- [WHAT IS EXPECTED]: The data below holds a line containing "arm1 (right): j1" and a line containing "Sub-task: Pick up"; please quote exactly those two lines and every line between them, and nothing else.

==================================================

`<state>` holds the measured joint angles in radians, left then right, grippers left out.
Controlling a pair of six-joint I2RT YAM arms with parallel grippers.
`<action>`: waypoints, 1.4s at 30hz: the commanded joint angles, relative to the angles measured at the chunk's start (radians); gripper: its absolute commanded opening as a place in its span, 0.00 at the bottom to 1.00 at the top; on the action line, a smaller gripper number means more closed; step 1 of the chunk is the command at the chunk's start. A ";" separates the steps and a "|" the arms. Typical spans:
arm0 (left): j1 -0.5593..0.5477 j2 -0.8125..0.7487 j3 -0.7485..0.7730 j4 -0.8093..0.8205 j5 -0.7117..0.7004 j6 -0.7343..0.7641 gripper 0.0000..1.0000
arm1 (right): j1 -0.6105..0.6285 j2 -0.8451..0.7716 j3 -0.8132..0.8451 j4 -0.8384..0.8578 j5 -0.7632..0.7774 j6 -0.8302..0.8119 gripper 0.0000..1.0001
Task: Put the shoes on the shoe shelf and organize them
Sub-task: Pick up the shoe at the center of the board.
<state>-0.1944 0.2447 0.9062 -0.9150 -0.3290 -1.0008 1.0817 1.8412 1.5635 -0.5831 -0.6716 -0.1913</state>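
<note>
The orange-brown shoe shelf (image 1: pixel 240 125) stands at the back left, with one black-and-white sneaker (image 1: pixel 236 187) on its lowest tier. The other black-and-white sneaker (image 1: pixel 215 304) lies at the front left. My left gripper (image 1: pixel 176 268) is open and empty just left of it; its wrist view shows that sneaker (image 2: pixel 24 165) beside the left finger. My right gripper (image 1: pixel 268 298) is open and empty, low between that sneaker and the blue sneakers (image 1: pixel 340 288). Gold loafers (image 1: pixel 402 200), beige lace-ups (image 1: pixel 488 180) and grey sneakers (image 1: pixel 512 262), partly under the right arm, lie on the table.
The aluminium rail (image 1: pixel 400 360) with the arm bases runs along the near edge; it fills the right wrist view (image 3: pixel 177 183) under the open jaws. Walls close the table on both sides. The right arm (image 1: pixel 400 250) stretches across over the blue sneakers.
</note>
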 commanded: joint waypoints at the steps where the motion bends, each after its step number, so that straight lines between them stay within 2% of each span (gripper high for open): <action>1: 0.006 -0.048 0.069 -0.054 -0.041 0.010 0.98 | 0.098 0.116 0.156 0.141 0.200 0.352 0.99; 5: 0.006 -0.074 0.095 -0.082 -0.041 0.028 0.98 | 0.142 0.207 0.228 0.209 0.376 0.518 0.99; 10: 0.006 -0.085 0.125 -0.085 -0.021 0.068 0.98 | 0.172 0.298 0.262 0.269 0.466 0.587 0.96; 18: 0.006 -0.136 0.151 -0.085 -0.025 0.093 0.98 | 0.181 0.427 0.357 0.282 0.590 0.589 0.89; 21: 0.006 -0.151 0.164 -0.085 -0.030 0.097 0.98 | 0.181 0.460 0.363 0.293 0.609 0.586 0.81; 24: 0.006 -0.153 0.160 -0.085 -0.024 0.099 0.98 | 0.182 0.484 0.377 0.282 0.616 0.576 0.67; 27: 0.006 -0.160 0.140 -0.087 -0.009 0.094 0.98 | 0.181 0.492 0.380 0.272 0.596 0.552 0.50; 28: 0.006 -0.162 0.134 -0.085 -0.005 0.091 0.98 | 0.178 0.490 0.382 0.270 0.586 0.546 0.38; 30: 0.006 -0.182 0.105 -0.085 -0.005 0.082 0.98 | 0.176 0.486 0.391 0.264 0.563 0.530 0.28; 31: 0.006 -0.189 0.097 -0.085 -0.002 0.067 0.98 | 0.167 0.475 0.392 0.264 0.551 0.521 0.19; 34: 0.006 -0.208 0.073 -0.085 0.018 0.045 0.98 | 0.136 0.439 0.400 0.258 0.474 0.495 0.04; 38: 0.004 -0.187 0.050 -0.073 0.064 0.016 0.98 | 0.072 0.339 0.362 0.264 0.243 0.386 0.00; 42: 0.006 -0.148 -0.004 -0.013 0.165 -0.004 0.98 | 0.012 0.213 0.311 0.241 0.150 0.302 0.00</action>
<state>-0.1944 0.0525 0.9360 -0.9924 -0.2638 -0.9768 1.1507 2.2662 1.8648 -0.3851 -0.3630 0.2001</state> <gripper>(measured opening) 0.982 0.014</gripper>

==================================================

- [TASK RESULT]:
arm1 (right): j1 -0.6105..0.6285 j2 -0.8451..0.7716 j3 -0.8132..0.8451 j4 -0.8384..0.8578 j5 -0.7632..0.7774 j6 -0.8302..0.8119 gripper 0.0000..1.0001
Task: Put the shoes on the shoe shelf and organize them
Sub-task: Pick up the shoe at the center of the board.

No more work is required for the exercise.